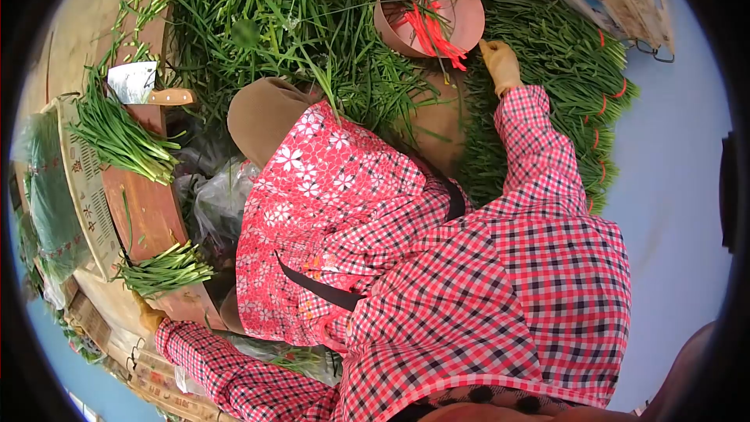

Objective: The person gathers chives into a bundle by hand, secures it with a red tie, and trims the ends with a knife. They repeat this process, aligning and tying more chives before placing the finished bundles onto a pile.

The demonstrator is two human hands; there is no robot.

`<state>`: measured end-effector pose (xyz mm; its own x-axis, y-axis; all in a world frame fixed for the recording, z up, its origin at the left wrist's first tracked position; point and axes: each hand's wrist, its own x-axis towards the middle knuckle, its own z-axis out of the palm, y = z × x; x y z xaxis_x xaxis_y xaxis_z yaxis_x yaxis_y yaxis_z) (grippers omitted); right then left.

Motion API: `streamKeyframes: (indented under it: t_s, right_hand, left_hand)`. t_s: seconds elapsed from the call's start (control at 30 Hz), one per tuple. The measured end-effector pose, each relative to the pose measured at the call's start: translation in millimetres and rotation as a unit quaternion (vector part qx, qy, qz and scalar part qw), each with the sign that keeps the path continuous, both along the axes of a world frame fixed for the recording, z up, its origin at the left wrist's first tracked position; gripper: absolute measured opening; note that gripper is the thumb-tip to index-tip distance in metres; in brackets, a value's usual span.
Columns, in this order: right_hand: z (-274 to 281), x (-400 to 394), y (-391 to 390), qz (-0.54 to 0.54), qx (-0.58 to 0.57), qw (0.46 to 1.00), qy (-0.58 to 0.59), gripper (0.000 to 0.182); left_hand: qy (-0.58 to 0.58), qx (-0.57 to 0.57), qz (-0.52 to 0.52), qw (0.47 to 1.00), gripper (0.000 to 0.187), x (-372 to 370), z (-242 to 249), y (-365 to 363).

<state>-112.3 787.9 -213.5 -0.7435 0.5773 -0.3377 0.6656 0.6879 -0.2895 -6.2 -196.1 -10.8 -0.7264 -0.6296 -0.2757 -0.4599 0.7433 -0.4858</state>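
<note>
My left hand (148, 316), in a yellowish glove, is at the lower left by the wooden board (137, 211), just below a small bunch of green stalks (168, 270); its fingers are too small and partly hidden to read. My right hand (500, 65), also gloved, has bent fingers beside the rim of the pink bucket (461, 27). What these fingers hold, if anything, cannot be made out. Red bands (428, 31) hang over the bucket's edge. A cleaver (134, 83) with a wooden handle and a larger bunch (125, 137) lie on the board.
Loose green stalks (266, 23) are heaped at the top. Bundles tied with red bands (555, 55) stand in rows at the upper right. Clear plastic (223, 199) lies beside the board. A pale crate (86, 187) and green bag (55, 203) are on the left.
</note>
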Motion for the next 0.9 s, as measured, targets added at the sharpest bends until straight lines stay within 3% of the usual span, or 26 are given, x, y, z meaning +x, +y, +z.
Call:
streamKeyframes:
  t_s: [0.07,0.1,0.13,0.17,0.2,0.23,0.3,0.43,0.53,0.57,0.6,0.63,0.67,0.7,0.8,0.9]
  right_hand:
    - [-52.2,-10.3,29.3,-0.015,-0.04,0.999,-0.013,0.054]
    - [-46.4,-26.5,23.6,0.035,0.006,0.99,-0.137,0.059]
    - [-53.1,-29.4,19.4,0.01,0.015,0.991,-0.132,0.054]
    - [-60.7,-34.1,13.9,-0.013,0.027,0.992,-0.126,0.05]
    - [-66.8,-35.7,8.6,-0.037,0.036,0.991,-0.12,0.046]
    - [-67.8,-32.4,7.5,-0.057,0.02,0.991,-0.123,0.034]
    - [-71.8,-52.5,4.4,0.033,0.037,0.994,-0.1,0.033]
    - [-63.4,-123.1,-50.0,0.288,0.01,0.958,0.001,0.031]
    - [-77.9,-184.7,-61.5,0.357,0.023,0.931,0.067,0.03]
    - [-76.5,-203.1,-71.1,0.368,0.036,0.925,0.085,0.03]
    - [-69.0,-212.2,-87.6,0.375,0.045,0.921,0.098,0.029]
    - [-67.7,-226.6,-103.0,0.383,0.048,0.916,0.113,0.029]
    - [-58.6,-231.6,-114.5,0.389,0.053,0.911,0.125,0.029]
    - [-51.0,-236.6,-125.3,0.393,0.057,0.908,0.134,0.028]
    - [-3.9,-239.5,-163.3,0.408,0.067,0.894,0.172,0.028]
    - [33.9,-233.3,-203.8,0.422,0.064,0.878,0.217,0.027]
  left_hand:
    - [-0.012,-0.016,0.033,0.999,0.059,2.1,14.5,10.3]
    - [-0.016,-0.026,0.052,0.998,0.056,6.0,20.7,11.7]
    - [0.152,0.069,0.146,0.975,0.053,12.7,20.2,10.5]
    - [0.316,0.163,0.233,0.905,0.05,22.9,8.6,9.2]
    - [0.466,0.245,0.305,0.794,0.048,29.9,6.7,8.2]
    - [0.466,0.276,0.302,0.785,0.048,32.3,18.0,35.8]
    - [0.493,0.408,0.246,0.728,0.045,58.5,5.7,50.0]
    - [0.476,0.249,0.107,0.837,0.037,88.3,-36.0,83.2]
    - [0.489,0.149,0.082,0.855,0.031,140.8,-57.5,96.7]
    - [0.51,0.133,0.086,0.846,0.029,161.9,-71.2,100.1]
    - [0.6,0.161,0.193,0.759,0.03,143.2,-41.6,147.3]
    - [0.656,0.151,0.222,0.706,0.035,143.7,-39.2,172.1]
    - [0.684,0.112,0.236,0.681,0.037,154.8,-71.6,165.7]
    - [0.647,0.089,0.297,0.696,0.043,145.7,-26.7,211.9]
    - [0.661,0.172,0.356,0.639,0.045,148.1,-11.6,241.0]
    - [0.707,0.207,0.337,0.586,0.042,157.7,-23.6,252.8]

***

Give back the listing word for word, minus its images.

▸ **SOLVED EXERCISE**:
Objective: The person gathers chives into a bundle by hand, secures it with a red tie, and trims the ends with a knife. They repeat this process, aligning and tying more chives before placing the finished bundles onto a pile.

The demonstrator is two human hands; there is no robot.

`<state>`: measured end-effector pose (xyz mm; its own x-axis, y-axis; all in a world frame fixed for the recording, z up, its origin at the left wrist's first tracked position; point and axes: each hand's wrist, its own x-axis towards the middle knuckle, its own z-axis out of the palm, y = z × x; x y z xaxis_x xaxis_y xaxis_z yaxis_x yaxis_y yaxis_z) (grippers omitted); right then left.

Motion API: `streamKeyframes: (indented under it: t_s, right_hand, left_hand)`. t_s: seconds elapsed from the call's start (control at 30 Hz), one per tuple. The measured end-effector pose, each relative to the pose measured at the call's start: translation in millimetres and rotation as a unit quaternion (vector part qx, qy, qz and scalar part qw), each with the sign that keeps the path continuous, both along the axes of a world frame fixed for the recording, z up, its origin at the left wrist's first tracked position; gripper: absolute measured opening; note that gripper is the thumb-tip to index-tip distance in metres; in brackets, a value's usual span.
Columns, in this order: right_hand: z (-274 to 281), x (-400 to 394), y (-391 to 390), qz (-0.54 to 0.54), qx (-0.58 to 0.57), qw (0.46 to 1.00), qy (-0.58 to 0.59), gripper (0.000 to 0.182); left_hand: qy (-0.58 to 0.58), qx (-0.57 to 0.57), qz (-0.52 to 0.52), qw (0.47 to 1.00), gripper (0.000 to 0.187), x (-372 to 370), z (-242 to 249), y (-365 to 363).

<state>-112.3 787.9 -213.5 -0.7435 0.5773 -0.3377 0.6656 0.6879 -0.2895 -6.2 -196.1 -10.8 -0.7264 -0.6296 -0.2757 -0.4599 0.7433 -0.4858</state>
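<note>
My left hand (148, 316), in a yellowish glove, is at the lower left by the wooden board (137, 211), just below a small bunch of green stalks (168, 270); its fingers are too small and partly hidden to read. My right hand (500, 65), also gloved, has bent fingers beside the rim of the pink bucket (461, 27). What these fingers hold, if anything, cannot be made out. Red bands (428, 31) hang over the bucket's edge. A cleaver (134, 83) with a wooden handle and a larger bunch (125, 137) lie on the board.
Loose green stalks (266, 23) are heaped at the top. Bundles tied with red bands (555, 55) stand in rows at the upper right. Clear plastic (223, 199) lies beside the board. A pale crate (86, 187) and green bag (55, 203) are on the left.
</note>
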Motion for the next 0.9 s, as measured, targets added at the sharpest bends until straight lines stay within 3% of the usual span, or 26 are given, x, y, z meaning +x, +y, +z.
Call:
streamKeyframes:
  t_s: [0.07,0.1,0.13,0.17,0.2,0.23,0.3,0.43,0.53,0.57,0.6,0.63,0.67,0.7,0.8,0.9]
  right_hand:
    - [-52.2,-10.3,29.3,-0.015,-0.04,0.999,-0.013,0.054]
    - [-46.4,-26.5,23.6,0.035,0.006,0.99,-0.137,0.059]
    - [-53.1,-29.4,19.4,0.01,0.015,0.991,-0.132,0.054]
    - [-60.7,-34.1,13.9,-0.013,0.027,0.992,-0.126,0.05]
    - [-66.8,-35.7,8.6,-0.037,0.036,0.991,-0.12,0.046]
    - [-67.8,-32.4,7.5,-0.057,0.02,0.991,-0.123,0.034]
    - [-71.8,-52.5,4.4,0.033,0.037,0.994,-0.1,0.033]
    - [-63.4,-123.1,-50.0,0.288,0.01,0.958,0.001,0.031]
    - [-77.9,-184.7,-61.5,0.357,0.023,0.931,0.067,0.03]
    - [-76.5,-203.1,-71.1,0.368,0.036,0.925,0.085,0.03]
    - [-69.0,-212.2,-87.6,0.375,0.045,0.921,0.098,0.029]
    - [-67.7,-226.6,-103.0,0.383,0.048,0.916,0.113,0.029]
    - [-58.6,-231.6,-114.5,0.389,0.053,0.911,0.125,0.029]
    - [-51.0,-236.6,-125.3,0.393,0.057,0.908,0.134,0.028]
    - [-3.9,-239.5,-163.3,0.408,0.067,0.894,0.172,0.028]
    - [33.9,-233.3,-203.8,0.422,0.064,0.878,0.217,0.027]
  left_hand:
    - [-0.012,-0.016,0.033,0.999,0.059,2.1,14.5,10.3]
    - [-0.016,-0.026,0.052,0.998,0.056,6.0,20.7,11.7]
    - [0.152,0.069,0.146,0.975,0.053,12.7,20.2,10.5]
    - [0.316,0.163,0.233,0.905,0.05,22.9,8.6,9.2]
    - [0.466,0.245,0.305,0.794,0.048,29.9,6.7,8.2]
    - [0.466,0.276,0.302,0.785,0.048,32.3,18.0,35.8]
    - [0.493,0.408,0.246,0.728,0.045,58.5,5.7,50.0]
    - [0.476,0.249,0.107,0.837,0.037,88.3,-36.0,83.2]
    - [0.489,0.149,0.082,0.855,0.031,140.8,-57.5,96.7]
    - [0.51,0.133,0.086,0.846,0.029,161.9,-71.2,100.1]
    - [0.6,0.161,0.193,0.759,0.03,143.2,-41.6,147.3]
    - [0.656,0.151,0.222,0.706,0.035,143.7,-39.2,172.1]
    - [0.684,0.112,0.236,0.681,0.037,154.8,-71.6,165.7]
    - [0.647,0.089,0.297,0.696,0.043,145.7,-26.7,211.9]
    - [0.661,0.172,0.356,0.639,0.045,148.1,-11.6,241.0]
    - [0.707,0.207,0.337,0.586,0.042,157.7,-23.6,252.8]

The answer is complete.